Venezuela’s political and economic crisis has driven more than 6 million people to flee this once prosperous country. Migrating often comes with increased risk of GBV, psychosocial trauma, and sexual exploitation. Venezuelan women and girls are at particular risk of GBV, as there is a pervasive hypersexualized stereotype of the Venezuelan woman in many host communities. Women are also at heightened risk of intimate partner violence during displacement because social support networks are frayed.

GBV programming often focuses on supporting survivors in the aftermath of violence, but this USAID program goes in a different direction to prevent GBV before it happens.

In 2021 USAID’s partner, the Hebrew Immigrant Aid Society of Panama, convened 167 migrant men to examine masculinity and gendered power structures.
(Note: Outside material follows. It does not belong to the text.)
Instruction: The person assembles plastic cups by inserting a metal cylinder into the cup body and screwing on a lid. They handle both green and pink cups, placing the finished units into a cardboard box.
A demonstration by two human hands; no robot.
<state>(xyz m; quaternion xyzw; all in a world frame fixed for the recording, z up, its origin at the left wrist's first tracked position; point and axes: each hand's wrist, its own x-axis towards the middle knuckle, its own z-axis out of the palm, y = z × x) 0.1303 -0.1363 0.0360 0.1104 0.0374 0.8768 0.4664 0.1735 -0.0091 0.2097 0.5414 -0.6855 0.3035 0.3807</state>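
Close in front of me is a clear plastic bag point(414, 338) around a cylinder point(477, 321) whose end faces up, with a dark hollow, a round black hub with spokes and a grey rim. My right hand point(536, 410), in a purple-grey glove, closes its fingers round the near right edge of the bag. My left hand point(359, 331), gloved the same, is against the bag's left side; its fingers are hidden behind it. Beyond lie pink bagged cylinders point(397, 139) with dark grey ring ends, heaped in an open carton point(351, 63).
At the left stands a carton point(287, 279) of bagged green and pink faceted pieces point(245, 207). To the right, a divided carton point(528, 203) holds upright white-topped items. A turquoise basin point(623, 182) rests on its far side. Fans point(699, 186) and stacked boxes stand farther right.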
The goal: By putting men at the center of GBV prevention efforts, they became frontline change agents who are committed to ending violence against women and girls.

To get to the root of the problem, the training linked violence against women and girls to unequal power relations between men and women.

The dialogues centered around the problems with traditional masculinity, men’s relationship to violence, and ways to build more equal relationships. Importantly, workshop facilitators also engage participants in discussions about violence that they may have experienced in their childhoods, in migration, or in Panama.

Workshop facilitator Leandro Cardozo, explained: “Once we’ve touched on a personal level, we then start opening that process of asking, ‘How does power look inside you? How do you take it to your family? How do you take it to your community? How do you take it to society?’ And now we’ve got the person peeling layers like an onion towards the external part. And that leads them to confront themselves.”

Watch the video: Hombres Impactando sus Comunidades

All workshop participants reported changes in attitudes toward traditional masculinity and how they understand their relationships with women.

Another Venezuelan migrant, Carlos, called the training “as good as gold. It taught me to value my family, but especially my wife and my daughters. To show my feelings to them and to acknowledge the respect they deserve. It taught me to distribute and delegate the power that fathers are conditioned to have, but also that we are all capable of changing for the better at any age.”

This project also helped strengthen peer support networks, which are ultimately the building blocks of egalitarian communities. Prevention programs are key to changing harmful social norms that lead to GBV.

Jamie Small, a GBV Advisor in the GenDev Hub, explained, “If we truly want to end GBV, it is crucial that we recognize men and boys as both survivors and as integral partners in our collective efforts to promote healthy masculinities and to make our communities safe for everyone.”

About the Authors

Ricardo Mejía Miller is a Masculinities Specialist at Hebrew Immigrant Aid Society of Panama. Diana Vernon is a Grants Manager supporting the BetterTogether Challenge through the Catalyst Project at Kaizen, a Tetra Tech Company.